Sobreviviendo al vicio
Alexis Sánchez llegó de nuevo a la escuela E-10, centro educativo donde había cursado sus estudios antes de viajar a Rancagua. Mientras el niño golpeaba el balón con fuerza y soñaba con que un día jugaría en el mejor equipo del mundo, su madre Martina, soltera, trabajaba todo el día como limpiadora de pescado en la 'caleta', o como empleada del hogar. Todo, con tal de dar de comer a Alexis y a sus hermanos Humberto, Tamara y Marjorie.Su profesor de educación física y entrenador, Juan Segovia, se acuerda perfectamente de este prodigio del fútbol. Pronto se dio cuenta de que el niño tenía condiciones innatas para el fútbol: "Acá en Tocopilla, Alexis se dio a conocer inmediatamente. Quien lo veía se daba cuenta de que era un fuera de serie. Todos los clubes lo querían tener".
Juan Segovia sabe que la vida en Tocopilla era, y es, muy dura. Miles de jóvenes se quedan enganchados en la droga y en la vida rutinaria. "Gracias a Dios no vivió en un ambiente muy vulnerable porque la madre se preocupó mucho de sus niños", manifiesta el profesor.
El antiguo entrenador de 'El Niño Maravilla' está convencido de que si Alexis se hubiera quedado en el desierto habría terminado mal. El pequeño genio futbolístico compaginaba sus entrenamientos con el lavado de coches. Llegó entonces 2004 y el adolescente se integró en las divisiones menores de Cobreloa y en la selección Sub 16 de 'La Roja', equipos muy pobres que ahora percibirán una cuantiosa prima por el traspaso del tocopillano. Con 16 años, Alexis debutaba en la Primera División chilena.
Hacia el estrellato
Después de varias temporadas, Udinese puso sus ojos en Sánchez. Pagaron por él cifras ridículas, comparado con lo que acaba de desembolsar el equipo catalán. Colo Colo fue su nueva casa a partir del segundo semestre del 2006, gracias a Claudio Borghi, el actual entrenador de la selección chilena.En 2008, 'El Niño Maravilla' jugó en el River Plate argentino, dirigido por Diego Simeone. Después de un año, Udinese lo llamó para que, por fin, se integrara en su plantilla. Por esas fechas Alexis Sánchez había logrado ser tercero en el Mundial Sub'20 de Canadá y era titular de la 'Roja', que por aquel entonces dirigía el argentino Marcelo Bielsa.
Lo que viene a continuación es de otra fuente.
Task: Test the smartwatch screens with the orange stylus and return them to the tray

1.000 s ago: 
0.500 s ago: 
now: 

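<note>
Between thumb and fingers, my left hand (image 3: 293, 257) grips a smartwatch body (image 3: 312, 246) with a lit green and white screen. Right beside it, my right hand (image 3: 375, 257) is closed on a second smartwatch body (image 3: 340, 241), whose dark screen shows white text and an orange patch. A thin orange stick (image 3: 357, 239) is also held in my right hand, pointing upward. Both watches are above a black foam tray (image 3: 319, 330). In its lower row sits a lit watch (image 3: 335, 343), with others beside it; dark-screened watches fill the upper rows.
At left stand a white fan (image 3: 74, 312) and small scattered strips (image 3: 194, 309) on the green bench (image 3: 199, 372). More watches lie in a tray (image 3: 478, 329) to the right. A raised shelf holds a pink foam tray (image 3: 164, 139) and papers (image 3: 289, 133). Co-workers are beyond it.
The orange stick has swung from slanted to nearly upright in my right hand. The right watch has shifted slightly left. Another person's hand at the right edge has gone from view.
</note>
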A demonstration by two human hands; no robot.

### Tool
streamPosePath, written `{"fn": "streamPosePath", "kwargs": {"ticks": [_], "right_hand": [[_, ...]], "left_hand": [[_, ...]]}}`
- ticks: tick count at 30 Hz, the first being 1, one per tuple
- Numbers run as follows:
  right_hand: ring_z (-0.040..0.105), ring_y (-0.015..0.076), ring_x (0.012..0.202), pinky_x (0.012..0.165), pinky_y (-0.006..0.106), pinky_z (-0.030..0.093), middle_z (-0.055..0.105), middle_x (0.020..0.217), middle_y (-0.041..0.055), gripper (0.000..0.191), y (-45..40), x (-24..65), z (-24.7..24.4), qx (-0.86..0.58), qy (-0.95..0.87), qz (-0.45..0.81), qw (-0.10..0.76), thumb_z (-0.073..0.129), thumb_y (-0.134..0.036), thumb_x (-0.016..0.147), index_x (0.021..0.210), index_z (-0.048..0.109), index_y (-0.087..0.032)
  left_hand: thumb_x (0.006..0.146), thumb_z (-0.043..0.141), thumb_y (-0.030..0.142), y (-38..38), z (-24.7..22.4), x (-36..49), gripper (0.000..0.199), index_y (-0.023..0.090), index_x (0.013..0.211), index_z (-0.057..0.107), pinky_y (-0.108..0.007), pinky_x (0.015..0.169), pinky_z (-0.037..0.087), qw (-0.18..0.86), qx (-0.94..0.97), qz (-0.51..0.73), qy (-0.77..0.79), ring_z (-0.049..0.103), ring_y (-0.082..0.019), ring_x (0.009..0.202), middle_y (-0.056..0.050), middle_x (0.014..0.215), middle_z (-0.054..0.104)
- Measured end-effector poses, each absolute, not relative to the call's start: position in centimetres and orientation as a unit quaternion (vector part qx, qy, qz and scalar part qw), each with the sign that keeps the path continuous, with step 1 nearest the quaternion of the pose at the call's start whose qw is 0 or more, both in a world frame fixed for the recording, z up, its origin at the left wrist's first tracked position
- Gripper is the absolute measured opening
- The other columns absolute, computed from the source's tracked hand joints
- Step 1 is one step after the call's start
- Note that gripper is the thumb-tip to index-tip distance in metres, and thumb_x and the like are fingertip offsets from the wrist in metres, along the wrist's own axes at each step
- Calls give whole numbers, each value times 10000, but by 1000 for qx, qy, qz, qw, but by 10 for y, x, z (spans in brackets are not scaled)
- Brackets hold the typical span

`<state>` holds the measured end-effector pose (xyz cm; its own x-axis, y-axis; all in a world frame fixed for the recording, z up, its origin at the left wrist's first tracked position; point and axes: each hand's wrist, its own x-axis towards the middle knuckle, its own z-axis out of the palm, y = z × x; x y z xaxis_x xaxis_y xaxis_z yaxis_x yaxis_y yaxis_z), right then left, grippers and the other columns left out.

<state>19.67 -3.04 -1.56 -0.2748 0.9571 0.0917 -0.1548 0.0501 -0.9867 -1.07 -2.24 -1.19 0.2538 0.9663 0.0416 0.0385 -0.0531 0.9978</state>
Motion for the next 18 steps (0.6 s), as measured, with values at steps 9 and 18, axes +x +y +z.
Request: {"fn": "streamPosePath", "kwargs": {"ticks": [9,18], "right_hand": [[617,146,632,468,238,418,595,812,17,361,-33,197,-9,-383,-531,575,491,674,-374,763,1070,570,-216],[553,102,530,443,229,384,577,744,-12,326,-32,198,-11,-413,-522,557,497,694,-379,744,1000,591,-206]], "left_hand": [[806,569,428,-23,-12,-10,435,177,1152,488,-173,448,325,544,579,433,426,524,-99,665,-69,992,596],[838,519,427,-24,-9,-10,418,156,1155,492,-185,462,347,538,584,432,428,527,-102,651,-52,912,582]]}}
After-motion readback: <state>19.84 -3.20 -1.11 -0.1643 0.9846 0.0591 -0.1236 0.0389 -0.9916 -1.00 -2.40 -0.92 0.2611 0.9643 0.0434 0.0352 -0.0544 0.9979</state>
El sueño de niño de este tocopillano, 'jugar en el mejor equipo del mundo', se iba a cumplir pronto, antes incluso de que lo imaginara. Ahora, a sus 22 años, el culebrón de su traspaso llega a su fin. Después de varios meses de tira y afloja, El Barça ha decidido pagar 35 millones de dólares al Udinese.
A su llegada a La Ciudad Condal, el tocopillano ya ha pronunciado unas palabras francas pero humildes: "Estoy muy contento, es el club más grande del mundo. Espero hacerlo lo mejor que pueda". En tierras españolas, el chileno tendrá como mentor a su también compañero andino, Lionel Messi, al que, a pesar de su actuación mediana en la Copa América, consideran el mejor jugador del mundo.